▸ **WORK REQUEST**:
Copy out every record below exactly as written, but leave out any pictures.
━━━━━━━━━━━━━━━━
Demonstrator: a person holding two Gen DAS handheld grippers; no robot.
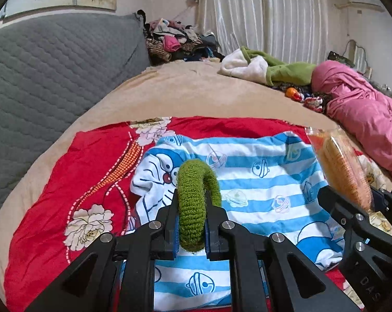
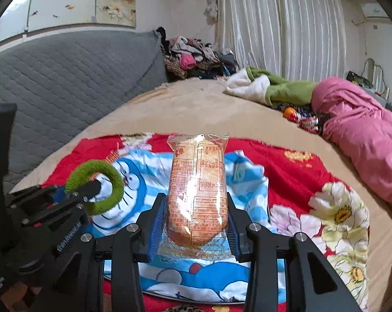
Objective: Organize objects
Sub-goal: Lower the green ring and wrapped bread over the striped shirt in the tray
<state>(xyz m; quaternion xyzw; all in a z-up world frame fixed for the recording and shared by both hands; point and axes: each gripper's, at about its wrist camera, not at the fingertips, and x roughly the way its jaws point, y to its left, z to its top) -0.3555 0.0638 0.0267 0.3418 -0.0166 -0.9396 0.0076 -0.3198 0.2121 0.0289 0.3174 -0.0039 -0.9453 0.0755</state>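
Observation:
My left gripper (image 1: 191, 208) is shut on a green fuzzy hair tie (image 1: 193, 195) and holds it upright above a blue-striped Doraemon cloth (image 1: 260, 182). The left gripper (image 2: 92, 191) and the hair tie (image 2: 102, 182) also show at the left of the right wrist view. My right gripper (image 2: 196, 213) is shut on a clear-wrapped bread snack (image 2: 197, 189), held upright over the same cloth (image 2: 247, 176). The snack (image 1: 341, 166) and the right gripper (image 1: 351, 200) show at the right edge of the left wrist view.
The cloth lies on a red floral sheet (image 1: 66, 176) on a beige bed (image 1: 196, 91). A grey quilted headboard (image 1: 53, 65) stands at left. A pink jacket (image 1: 364, 104), green-white garment (image 1: 268, 67), small toys (image 1: 299, 97) and a clothes pile (image 1: 175, 39) lie at the back.

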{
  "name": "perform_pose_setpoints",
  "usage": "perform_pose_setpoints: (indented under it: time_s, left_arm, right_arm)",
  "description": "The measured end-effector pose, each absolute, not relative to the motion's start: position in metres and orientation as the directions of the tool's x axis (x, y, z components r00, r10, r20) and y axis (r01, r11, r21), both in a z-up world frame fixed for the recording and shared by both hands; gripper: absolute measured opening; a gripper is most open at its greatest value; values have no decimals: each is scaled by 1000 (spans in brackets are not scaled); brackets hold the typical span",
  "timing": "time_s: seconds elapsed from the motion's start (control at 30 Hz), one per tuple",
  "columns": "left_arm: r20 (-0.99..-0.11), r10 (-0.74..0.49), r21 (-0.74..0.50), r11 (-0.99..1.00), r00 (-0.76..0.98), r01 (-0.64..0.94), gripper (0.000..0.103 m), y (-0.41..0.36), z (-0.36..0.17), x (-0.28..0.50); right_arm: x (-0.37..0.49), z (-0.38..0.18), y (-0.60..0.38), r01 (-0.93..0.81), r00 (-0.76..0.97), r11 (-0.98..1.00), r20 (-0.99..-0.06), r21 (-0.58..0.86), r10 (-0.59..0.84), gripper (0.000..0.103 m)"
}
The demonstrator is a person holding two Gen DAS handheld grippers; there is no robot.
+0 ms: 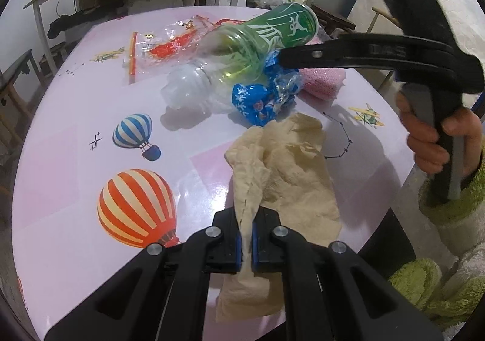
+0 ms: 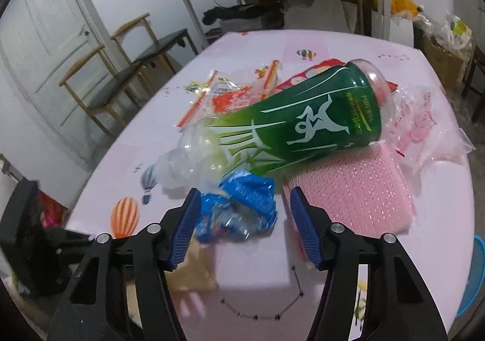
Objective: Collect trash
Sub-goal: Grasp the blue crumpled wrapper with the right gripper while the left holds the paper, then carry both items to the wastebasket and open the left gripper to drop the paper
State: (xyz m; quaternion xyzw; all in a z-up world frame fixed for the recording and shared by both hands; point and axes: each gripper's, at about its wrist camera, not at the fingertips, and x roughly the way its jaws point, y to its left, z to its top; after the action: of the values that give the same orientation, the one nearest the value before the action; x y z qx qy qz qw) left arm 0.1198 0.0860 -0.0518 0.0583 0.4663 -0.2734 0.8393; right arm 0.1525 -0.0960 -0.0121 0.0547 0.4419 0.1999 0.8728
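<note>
We note left hand-held gripper pinching beige tissue over table. Right hand-held gripper spread, straddling blue wrapper beside green bottle.

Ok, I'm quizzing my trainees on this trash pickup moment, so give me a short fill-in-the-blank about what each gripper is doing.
1. The left gripper is shut on a beige ____.
2. The right gripper is ____, its fingers on either side of the blue wrapper.
3. The green bottle lies on its ____.
4. The bottle's far end rests on a ____ sponge.

Missing words: napkin; open; side; pink
</note>
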Motion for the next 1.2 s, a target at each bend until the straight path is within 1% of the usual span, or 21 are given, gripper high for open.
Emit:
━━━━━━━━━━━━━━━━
▸ **EXERCISE RESULT**:
Demonstrator: a person holding two Gen DAS handheld grippers; no robot.
Objective: Organize objects
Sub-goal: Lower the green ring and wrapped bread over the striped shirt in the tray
<state>(xyz m; quaternion xyzw; all in a z-up world frame fixed for the recording and shared by both hands; point and axes: each gripper's, at about its wrist camera, not at the fingertips, and x roughly the way its jaws point, y to its left, z to its top) -0.3555 0.0638 0.0267 0.3418 -0.0166 -0.9396 0.0076 -0.3198 0.2121 0.0289 0.3174 -0.0039 -0.9453 0.0755</state>
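Observation:
My left gripper (image 1: 191, 208) is shut on a green fuzzy hair tie (image 1: 193, 195) and holds it upright above a blue-striped Doraemon cloth (image 1: 260, 182). The left gripper (image 2: 92, 191) and the hair tie (image 2: 102, 182) also show at the left of the right wrist view. My right gripper (image 2: 196, 213) is shut on a clear-wrapped bread snack (image 2: 197, 189), held upright over the same cloth (image 2: 247, 176). The snack (image 1: 341, 166) and the right gripper (image 1: 351, 200) show at the right edge of the left wrist view.
The cloth lies on a red floral sheet (image 1: 66, 176) on a beige bed (image 1: 196, 91). A grey quilted headboard (image 1: 53, 65) stands at left. A pink jacket (image 1: 364, 104), green-white garment (image 1: 268, 67), small toys (image 1: 299, 97) and a clothes pile (image 1: 175, 39) lie at the back.
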
{
  "name": "perform_pose_setpoints",
  "usage": "perform_pose_setpoints: (indented under it: time_s, left_arm, right_arm)",
  "description": "The measured end-effector pose, each absolute, not relative to the motion's start: position in metres and orientation as the directions of the tool's x axis (x, y, z components r00, r10, r20) and y axis (r01, r11, r21), both in a z-up world frame fixed for the recording and shared by both hands; gripper: absolute measured opening; a gripper is most open at its greatest value; values have no decimals: each is scaled by 1000 (spans in brackets are not scaled); brackets hold the typical span",
  "timing": "time_s: seconds elapsed from the motion's start (control at 30 Hz), one per tuple",
  "columns": "left_arm: r20 (-0.99..-0.11), r10 (-0.74..0.49), r21 (-0.74..0.50), r11 (-0.99..1.00), r00 (-0.76..0.98), r01 (-0.64..0.94), gripper (0.000..0.103 m), y (-0.41..0.36), z (-0.36..0.17), x (-0.28..0.50); right_arm: x (-0.37..0.49), z (-0.38..0.18), y (-0.60..0.38), r01 (-0.93..0.81), r00 (-0.76..0.97), r11 (-0.98..1.00), r20 (-0.99..-0.06), r21 (-0.58..0.86), r10 (-0.59..0.84), gripper (0.000..0.103 m)"
}
The demonstrator is a person holding two Gen DAS handheld grippers; there is no robot.
+0 ms: 
+0 ms: 
Objective: Collect trash
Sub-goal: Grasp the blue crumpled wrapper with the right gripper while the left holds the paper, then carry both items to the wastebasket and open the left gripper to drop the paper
State: (xyz m; quaternion xyzw; all in a z-up world frame fixed for the recording and shared by both hands; point and axes: each gripper's, at about its wrist camera, not at the fingertips, and x roughly the way its jaws point, y to its left, z to its top; after the action: of the values that give the same orientation, the one nearest the value before the action; x y z qx qy qz qw) left arm 0.1198 0.0860 -0.0518 0.0583 0.4663 -0.2734 0.8393; right arm 0.1525 -0.0960 -0.0121 0.0547 0.4419 0.1999 0.8728
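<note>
We note left hand-held gripper pinching beige tissue over table. Right hand-held gripper spread, straddling blue wrapper beside green bottle.

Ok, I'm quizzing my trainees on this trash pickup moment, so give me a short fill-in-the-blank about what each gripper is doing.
1. The left gripper is shut on a beige ____.
2. The right gripper is ____, its fingers on either side of the blue wrapper.
3. The green bottle lies on its ____.
4. The bottle's far end rests on a ____ sponge.

Missing words: napkin; open; side; pink
</note>
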Motion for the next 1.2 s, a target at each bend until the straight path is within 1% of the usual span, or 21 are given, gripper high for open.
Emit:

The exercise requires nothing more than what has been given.